### [Task goal]
Take the lines from the beginning of the data below through the line holding "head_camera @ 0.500" and return exactly those.

### [Source material]
····················
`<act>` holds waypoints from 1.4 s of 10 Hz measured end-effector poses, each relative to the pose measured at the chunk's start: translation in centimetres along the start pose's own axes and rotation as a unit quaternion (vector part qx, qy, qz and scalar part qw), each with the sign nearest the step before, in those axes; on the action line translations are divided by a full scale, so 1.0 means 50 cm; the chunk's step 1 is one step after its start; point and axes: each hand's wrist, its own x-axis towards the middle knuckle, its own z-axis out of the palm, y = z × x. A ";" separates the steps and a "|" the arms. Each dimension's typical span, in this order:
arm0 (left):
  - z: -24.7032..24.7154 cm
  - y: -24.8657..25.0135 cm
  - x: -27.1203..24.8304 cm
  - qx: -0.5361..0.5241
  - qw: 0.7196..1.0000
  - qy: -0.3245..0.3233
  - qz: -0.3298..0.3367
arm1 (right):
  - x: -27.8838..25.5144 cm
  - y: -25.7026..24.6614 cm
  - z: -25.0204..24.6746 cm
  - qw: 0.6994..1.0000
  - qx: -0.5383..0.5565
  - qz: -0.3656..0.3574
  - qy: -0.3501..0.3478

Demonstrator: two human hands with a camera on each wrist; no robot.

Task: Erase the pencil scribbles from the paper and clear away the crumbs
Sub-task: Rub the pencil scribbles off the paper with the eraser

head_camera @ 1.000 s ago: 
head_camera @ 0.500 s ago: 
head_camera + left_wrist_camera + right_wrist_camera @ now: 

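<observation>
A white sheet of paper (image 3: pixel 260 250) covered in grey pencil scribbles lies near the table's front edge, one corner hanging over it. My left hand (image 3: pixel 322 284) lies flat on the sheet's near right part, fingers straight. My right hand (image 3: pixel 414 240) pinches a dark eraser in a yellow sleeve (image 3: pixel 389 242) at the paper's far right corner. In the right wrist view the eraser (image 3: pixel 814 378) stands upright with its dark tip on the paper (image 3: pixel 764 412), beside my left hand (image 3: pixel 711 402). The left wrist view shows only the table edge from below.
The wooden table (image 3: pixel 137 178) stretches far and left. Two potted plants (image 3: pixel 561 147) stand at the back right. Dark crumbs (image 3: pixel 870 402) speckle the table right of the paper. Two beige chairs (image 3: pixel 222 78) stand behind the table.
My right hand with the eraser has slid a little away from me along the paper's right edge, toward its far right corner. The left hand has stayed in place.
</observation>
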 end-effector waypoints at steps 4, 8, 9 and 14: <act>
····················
### [Response]
`<act>` holds waypoints from 1.4 s of 10 Hz measured end-effector poses, each relative to the pose measured at the chunk's start: translation in centimetres along the start pose's own axes and rotation as a unit quaternion (vector part qx, qy, qz and scalar part qw), each with the sign nearest the step before, in those axes; on the action line translations are divided by a full scale, so 1.0 means 50 cm; the chunk's step 1 is one step after its start; point and axes: each hand's wrist, its own x-axis towards the middle knuckle, its own z-axis out of the palm, y = z × x. A ";" separates the steps and a "|" the arms. Each dimension's typical span, in this order:
arm0 (left):
  - z: -24.7032..24.7154 cm
  - y: -24.8657..25.0135 cm
  - x: -27.1203..24.8304 cm
  - qx: -0.5361..0.5241
  - qw: 0.7196..1.0000
  - qy: -0.3245..0.3233
  - qz: -0.3298..0.3367
arm1 (right):
  - x: -27.8838..25.5144 cm
  - y: -25.7026..24.6614 cm
  - z: -25.0204..24.6746 cm
  - qw: 0.6994..1.0000
  - qx: -0.5383..0.5565
  - qz: -0.3656..0.3574
  - qy: -0.3501..0.3478

Demonstrator: two human hands with a camera on each wrist; no robot.

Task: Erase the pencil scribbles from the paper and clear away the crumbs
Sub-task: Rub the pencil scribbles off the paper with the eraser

head_camera @ 1.000 s ago: 
head_camera @ 0.500 s ago: 

The exercise is done, with nothing left to add.